The internet is crawling with bots, and many of them belong to hedge funds. But a lawsuit involving LinkedIn could change what funds are legally allowed to collect.
One out every 20 website visit is from a fund or sell-side research firm that is scraping the page for info, according to a report from Opimas. Hedge funds have built the tremendous amount of data they scrape into their systems, and will spend nearly $2 billion on web-scraping alone in 2020, a sliver of the overall money that is pouring into the exploding alternative-data scene.
But the pedal-to-the-metal approach of scaling up and building out web-scraping units by hedge funds may be for naught as the courts try to create a framework for what is allowed on the web.
The case, which is currently in the appeals process in the 9th district, is being watched by lawyers and funds closely to determine what the future will be for an increasingly important part of hedge funds’ investment process.
With the judge ruling against LinkedIn, funds are still ramping up their web-scraping for now, according to Peter Greene, vice chair of the investment management group at law firm Lowenstein Sandler.
“I don’t think it is scaring folks from using it," Greene said of LinkedIn’s call to stop scraping. The most significant change has come from hedge funds’ compliance departments that are tracking litigation related to web-scraping and are generally more knowledgeable and sophisticated around digital data collection, he said.

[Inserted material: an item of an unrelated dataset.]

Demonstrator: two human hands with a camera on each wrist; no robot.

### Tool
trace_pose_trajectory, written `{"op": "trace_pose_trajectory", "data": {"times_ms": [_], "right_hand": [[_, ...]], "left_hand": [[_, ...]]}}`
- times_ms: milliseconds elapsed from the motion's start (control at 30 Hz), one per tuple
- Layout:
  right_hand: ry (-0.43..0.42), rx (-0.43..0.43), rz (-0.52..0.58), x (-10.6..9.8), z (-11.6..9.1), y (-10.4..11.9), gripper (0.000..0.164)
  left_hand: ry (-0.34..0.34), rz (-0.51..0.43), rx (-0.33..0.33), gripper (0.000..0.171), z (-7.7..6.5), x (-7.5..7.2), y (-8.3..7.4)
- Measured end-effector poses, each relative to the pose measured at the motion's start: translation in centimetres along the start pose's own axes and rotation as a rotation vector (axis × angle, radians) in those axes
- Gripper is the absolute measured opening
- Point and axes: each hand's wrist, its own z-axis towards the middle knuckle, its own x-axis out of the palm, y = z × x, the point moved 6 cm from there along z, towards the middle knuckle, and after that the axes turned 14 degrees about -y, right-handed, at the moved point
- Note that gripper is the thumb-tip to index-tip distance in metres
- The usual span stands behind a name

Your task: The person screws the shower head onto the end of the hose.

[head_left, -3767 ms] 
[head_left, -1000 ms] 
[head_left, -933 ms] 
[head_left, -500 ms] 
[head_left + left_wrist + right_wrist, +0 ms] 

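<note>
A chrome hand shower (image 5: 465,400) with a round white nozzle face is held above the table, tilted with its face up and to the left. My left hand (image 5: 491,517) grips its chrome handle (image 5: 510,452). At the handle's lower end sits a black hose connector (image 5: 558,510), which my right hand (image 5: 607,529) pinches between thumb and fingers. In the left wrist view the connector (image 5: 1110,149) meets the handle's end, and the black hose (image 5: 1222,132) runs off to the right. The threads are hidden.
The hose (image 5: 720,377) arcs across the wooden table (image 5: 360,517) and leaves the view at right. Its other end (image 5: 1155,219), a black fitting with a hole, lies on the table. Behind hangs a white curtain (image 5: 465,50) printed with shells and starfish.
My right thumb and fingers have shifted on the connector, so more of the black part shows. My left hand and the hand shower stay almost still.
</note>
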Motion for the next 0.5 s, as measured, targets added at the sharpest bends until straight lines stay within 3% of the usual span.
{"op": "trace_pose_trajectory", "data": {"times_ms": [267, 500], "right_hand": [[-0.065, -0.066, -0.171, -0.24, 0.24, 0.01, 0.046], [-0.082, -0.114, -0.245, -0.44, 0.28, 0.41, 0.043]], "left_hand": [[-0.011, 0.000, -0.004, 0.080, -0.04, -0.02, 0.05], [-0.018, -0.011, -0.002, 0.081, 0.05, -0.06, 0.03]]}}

A backlash has mounted over perceived invasions of privacy
But as a backlash has mounted over perceived invasions of privacy by tech companies like Facebook and Google, hedge funds need to be prepared to defend and possibly alter its data strategies if there is a sudden pullback on what is legally allowed to be scraped, lawyers say.
"The key is determing what does it mean to be public on the internet," Greene said.
Just a couple years ago, he said, it was only the biggest firms that understood the ins-and-outs of the litigation around the space, but now it’s "all sizes of managers."
And beyond the legal risk, the headline risk that comes with collecting and using large swatches of online data needs to be top-of-mind as well, said Stacey Brandenburg, a lawyer with ZwillGen, in a presentation at data company Quandl’s annual conference last month.
Web-scraping in particular is an area where there are motivated third-parties — the websites — that are unhappy with the practice.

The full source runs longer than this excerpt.